**What to do**: The entries below are to be repeated exactly, and their pictures left out.

Records contained in a dataset
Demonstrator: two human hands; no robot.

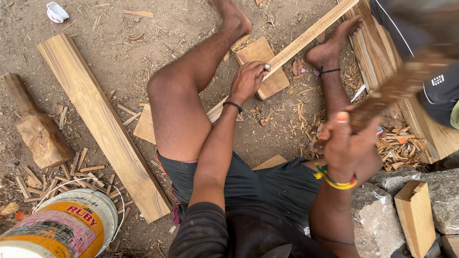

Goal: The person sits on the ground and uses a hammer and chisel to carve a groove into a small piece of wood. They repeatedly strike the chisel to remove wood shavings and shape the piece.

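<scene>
While my left hand [246, 81] is closed around a small metal tool pressed on the long wood strip [311, 33] near the top middle, my right hand [346, 141] at the right is shut tight on a blurry wooden mallet [401, 83]. I think the strip is stiff and light, best held close to the small block [267, 71] under it. A wide plank [103, 124] lies at the left.

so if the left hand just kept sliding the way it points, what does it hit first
Probably the long wood strip that the left hand already grips; it lies across the small wooden block. Beyond is the right foot, though depth is unclear.
</scene>
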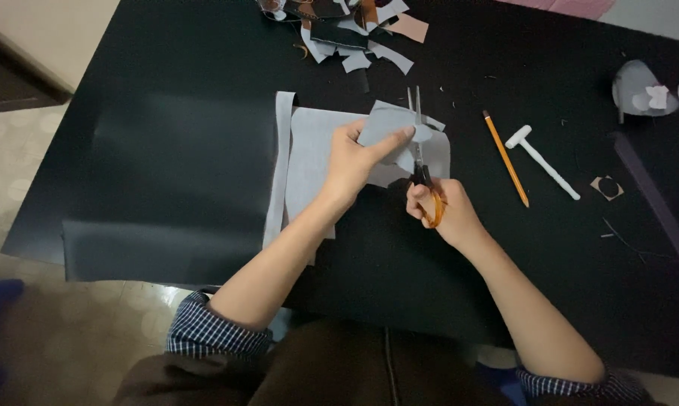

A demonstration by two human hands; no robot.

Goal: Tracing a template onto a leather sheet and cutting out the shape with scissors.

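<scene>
Left hand (352,162) pinches a small grey fabric piece (388,129), thumb on top, fingers closed on it, held just above the desk (166,150). Right hand (438,213) grips orange-handled scissors (420,154), fingers closed through the loops. Blades point away from the body, long axis roughly vertical in view, open slightly, meeting the piece's right edge. Piece lies left of blades, so left hand is nearer. Larger grey sheet (309,150) underneath. Pencil (505,158) and white tool (542,160) lie right, apart. Scrap pile (347,34) at far edge.
</scene>
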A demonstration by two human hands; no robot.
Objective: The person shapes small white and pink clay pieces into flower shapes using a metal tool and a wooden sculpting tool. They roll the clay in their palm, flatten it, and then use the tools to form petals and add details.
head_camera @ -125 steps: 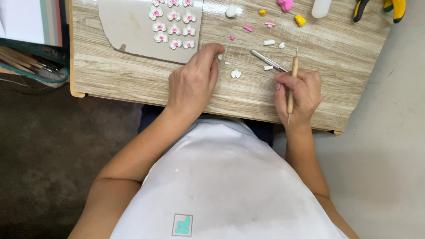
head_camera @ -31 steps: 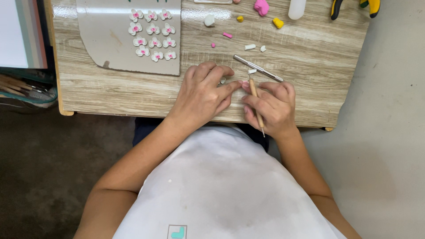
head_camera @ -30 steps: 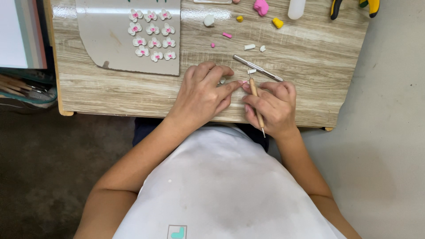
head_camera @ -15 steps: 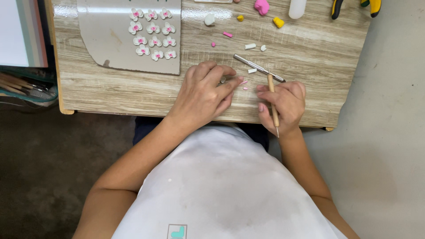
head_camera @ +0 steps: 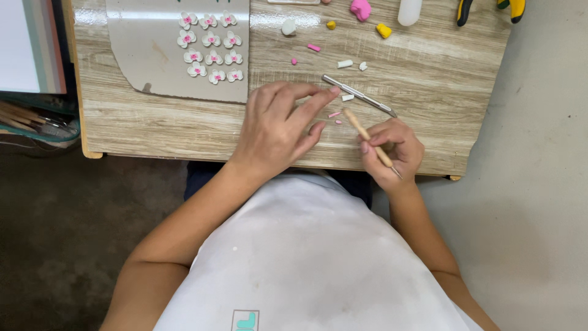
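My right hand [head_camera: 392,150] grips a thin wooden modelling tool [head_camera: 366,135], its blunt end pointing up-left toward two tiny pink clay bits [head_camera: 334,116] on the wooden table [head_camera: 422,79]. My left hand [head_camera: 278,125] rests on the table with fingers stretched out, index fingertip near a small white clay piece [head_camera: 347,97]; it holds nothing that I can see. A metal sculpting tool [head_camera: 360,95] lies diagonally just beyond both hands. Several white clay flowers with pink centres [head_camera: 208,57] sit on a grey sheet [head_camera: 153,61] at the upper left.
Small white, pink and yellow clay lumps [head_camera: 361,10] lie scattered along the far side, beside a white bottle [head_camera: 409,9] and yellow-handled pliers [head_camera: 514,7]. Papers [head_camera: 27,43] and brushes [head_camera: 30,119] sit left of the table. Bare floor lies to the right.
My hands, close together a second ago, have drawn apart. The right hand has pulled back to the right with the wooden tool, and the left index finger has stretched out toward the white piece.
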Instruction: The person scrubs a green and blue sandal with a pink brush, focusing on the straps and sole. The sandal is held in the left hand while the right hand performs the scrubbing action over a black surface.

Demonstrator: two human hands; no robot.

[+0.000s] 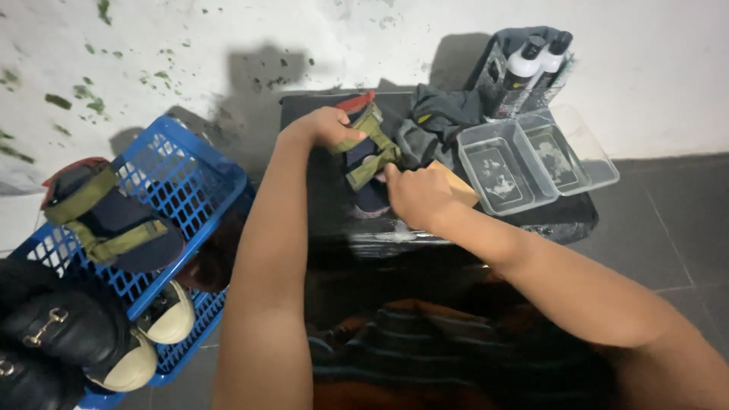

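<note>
A strapped sandal point(367, 156) with olive bands lies on the black tabletop point(562, 216), steadied at its heel end by the left hand point(328, 126), grip clenched on it, while the right hand point(418, 193) grasps a tan brush point(458, 184); firm bracing and short strokes would suit. A blue basket point(182, 178) of shoes stands left.

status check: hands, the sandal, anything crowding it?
Left hand grips sandal at its top end. Right hand pins its lower end, wooden brush under palm. Grey cloth and clear tubs close beside.
</note>
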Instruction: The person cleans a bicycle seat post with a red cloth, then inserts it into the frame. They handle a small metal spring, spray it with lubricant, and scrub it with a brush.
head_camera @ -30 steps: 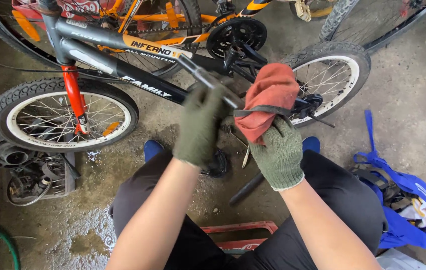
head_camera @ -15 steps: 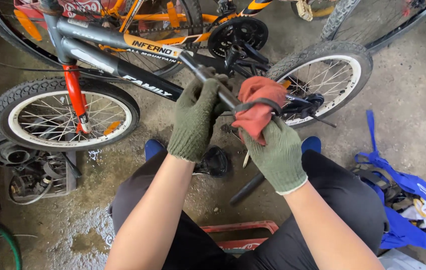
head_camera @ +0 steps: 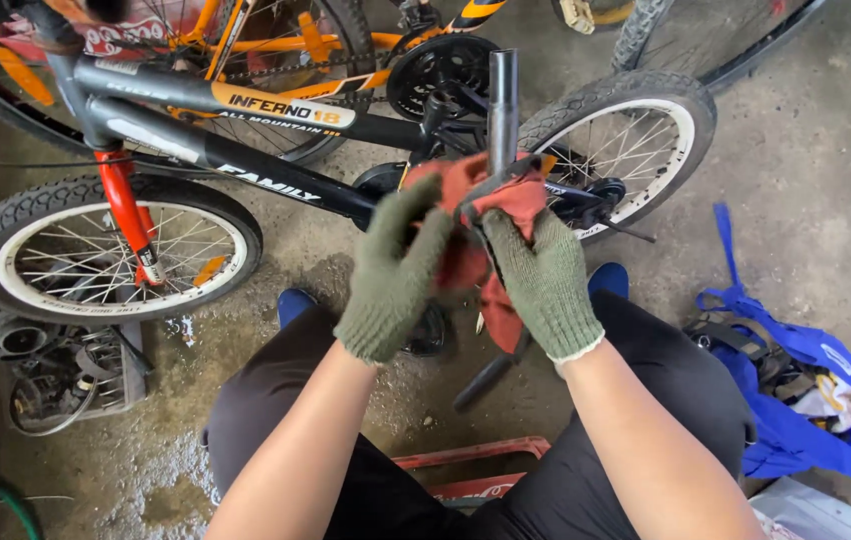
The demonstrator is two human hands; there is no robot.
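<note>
Head view: a seated person, both hands gloved, works a rag along a metal tube in front of a small bicycle.
Metal tube [head_camera: 501, 100]: dark steel, upright with a slight tilt; its bare upper end stands clear above the hands, and a dark lower end shows near the floor between the knees.
Rag [head_camera: 465, 225]: red cloth, bunched around the tube's middle, with a loose tail hanging below the right hand.
Left hand [head_camera: 392, 272]: in a green knit glove, fingers curled shut on the rag at the tube's left side.
Right hand [head_camera: 543, 280]: same kind of glove, closed around rag and tube together.
Handling, tube: judged stiff and moderately heavy; likely slick if oily, so a full wrap of the fingers over the cloth, near mid-length, should hold best.
Handling, rag: soft, light, limp; it gives grip only where pressed tight against the metal.
Bicycle [head_camera: 245, 130]: black frame, red fork, two spoked wheels, standing just behind the hands.
Floor [head_camera: 805, 160]: stained concrete.
Blue bag [head_camera: 795, 360]: lies open to the right, well apart from the tube.
</note>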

**Exercise response**:
Demonstrator: two human hands; no robot.


Goal: The person sits on the ground and uses a hammer and chisel to carve a groove into a small piece of wood. They repeatedly strike the chisel to remove wood shavings and shape the piece.

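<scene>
While my left hand [246, 81] is closed around a small metal tool pressed on the long wood strip [311, 33] near the top middle, my right hand [346, 141] at the right is shut tight on a blurry wooden mallet [401, 83]. I think the strip is stiff and light, best held close to the small block [267, 71] under it. A wide plank [103, 124] lies at the left.

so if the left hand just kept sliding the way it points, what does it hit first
Probably the long wood strip that the left hand already grips; it lies across the small wooden block. Beyond is the right foot, though depth is unclear.
</scene>
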
A demonstration by two human hands; no robot.

Goal: Tracing a template onto a leather sheet and cutting out the shape with scissors.

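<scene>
Left hand (352,162) pinches a small grey fabric piece (388,129), thumb on top, fingers closed on it, held just above the desk (166,150). Right hand (438,213) grips orange-handled scissors (420,154), fingers closed through the loops. Blades point away from the body, long axis roughly vertical in view, open slightly, meeting the piece's right edge. Piece lies left of blades, so left hand is nearer. Larger grey sheet (309,150) underneath. Pencil (505,158) and white tool (542,160) lie right, apart. Scrap pile (347,34) at far edge.
</scene>
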A demonstration by two human hands; no robot.
Objective: The person shapes small white and pink clay pieces into flower shapes using a metal tool and a wooden sculpting tool. They roll the clay in their palm, flatten it, and then use the tools to form petals and add details.
head_camera @ -125 steps: 
head_camera @ -31 steps: 
head_camera @ -30 steps: 
head_camera @ -15 steps: 
head_camera @ +0 steps: 
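My right hand [head_camera: 392,150] grips a thin wooden modelling tool [head_camera: 366,135], its blunt end pointing up-left toward two tiny pink clay bits [head_camera: 334,116] on the wooden table [head_camera: 422,79]. My left hand [head_camera: 278,125] rests on the table with fingers stretched out, index fingertip near a small white clay piece [head_camera: 347,97]; it holds nothing that I can see. A metal sculpting tool [head_camera: 360,95] lies diagonally just beyond both hands. Several white clay flowers with pink centres [head_camera: 208,57] sit on a grey sheet [head_camera: 153,61] at the upper left.
Small white, pink and yellow clay lumps [head_camera: 361,10] lie scattered along the far side, beside a white bottle [head_camera: 409,9] and yellow-handled pliers [head_camera: 514,7]. Papers [head_camera: 27,43] and brushes [head_camera: 30,119] sit left of the table. Bare floor lies to the right.
My hands, close together a second ago, have drawn apart. The right hand has pulled back to the right with the wooden tool, and the left index finger has stretched out toward the white piece.
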Instruction: The person scrubs a green and blue sandal with a pink brush, focusing on the straps and sole. The sandal is held in the left hand while the right hand performs the scrubbing action over a black surface.

Demonstrator: two human hands; no robot.

[+0.000s] 

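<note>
A strapped sandal point(367, 156) with olive bands lies on the black tabletop point(562, 216), steadied at its heel end by the left hand point(328, 126), grip clenched on it, while the right hand point(418, 193) grasps a tan brush point(458, 184); firm bracing and short strokes would suit. A blue basket point(182, 178) of shoes stands left.

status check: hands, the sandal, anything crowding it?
Left hand grips sandal at its top end. Right hand pins its lower end, wooden brush under palm. Grey cloth and clear tubs close beside.
</note>
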Instruction: The person cleans a bicycle seat post with a red cloth, then inserts it into the frame. They handle a small metal spring, spray it with lubricant, and scrub it with a brush.
head_camera @ -30 steps: 
head_camera @ -15 steps: 
head_camera @ +0 steps: 
The demonstrator is two human hands; there is no robot.
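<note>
Head view: a seated person, both hands gloved, works a rag along a metal tube in front of a small bicycle.
Metal tube [head_camera: 501, 100]: dark steel, upright with a slight tilt; its bare upper end stands clear above the hands, and a dark lower end shows near the floor between the knees.
Rag [head_camera: 465, 225]: red cloth, bunched around the tube's middle, with a loose tail hanging below the right hand.
Left hand [head_camera: 392, 272]: in a green knit glove, fingers curled shut on the rag at the tube's left side.
Right hand [head_camera: 543, 280]: same kind of glove, closed around rag and tube together.
Handling, tube: judged stiff and moderately heavy; likely slick if oily, so a full wrap of the fingers over the cloth, near mid-length, should hold best.
Handling, rag: soft, light, limp; it gives grip only where pressed tight against the metal.
Bicycle [head_camera: 245, 130]: black frame, red fork, two spoked wheels, standing just behind the hands.
Floor [head_camera: 805, 160]: stained concrete.
Blue bag [head_camera: 795, 360]: lies open to the right, well apart from the tube.
</note>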

There's nothing else to the answer.